Melhoramento da dupla aptidão
A raça participa do PMGZ Corte e do PMGZ Leite e conta com vários touros avaliados para ambas as aptidões. O superintendente Técnico da ABCZ, Luiz Antonio Josahkian, explica que a dupla aptidão é um duplo desafio. “Se o criador sabe aonde quer chegar, o passo seguinte é definir como chegar lá, quais são os critérios de seleção. Na dupla aptidão, é preciso medir carne e leite. O melhoramento deve ocorrer de forma equilibrada. Além disso, é preciso entender que os ganhos genéticos são proporcionalmente menores quando as duas aptidões são trabalhadas juntas” diz Josahkian.
A gerente do PMGZ Leite, Mariana Alencar, defende a importância do controle leiteiro para a evolução da raça, pois gera dados oficiais de desempenho dos animais que podem contribuir para a seleção de exemplares de melhor produção leiteira. “Futuramente, se forem identificadas e selecionadas linhagens leiteiras, os criadores que quiserem atender o mercado de cruzamento para leite terão de se preocupar também com a conformação leiteira dos animais. Esse direcionamento da seleção deve ser dado pela associação”, alerta.
Fausto Pereira Lima, um dos nomes mais importantes da pesquisa pecuária, defende que, para produzir leite, o Sindi deve ser separado da seleção para corte. “Sindi para leite tem que modificar o sistema mamário e, com isso, o períneo ficará mais curto e o traseiro na sua parte interna ficará com pouca musculatura. Um trabalho de longo prazo, onde precisa escolher touros que transmitam esta característica. Achamos que o Sindi é A2A2 por natureza, sendo assim, o leite da vaca Sindi poderá ser muito valorizado. Seleção para gado de leite é diferente de seleção para corte”, atesta.

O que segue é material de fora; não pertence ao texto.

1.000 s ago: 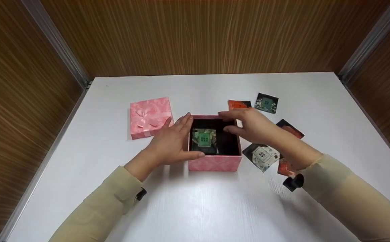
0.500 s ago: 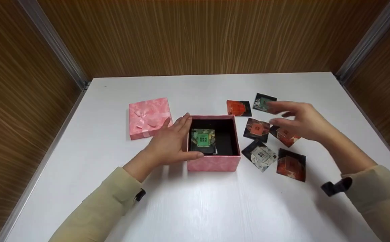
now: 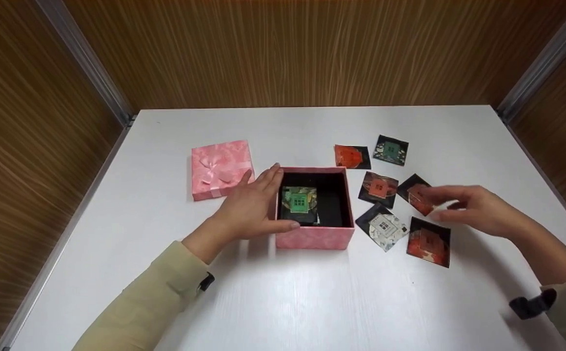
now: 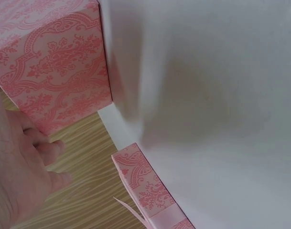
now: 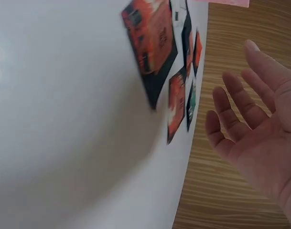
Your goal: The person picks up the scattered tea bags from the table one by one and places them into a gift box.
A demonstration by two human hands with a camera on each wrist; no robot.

Segundo ele, o Sindi é um gado muito uniforme, com conformação definida, e os criadores não deveriam modificar essa característica. “O que queremos do Sindi agora, em um gesto mais profundo, não é o Sindi de cada um, mas o Sindi de todo mundo”, finaliza o pesquisador.
A dupla aptidão foi debatida durante o “Fórum e Encontro Técnico – Cenários e Perspectivas para a Raça Sindi”, realizado nos dias 2 e 3 de fevereiro, em Uberaba/MG.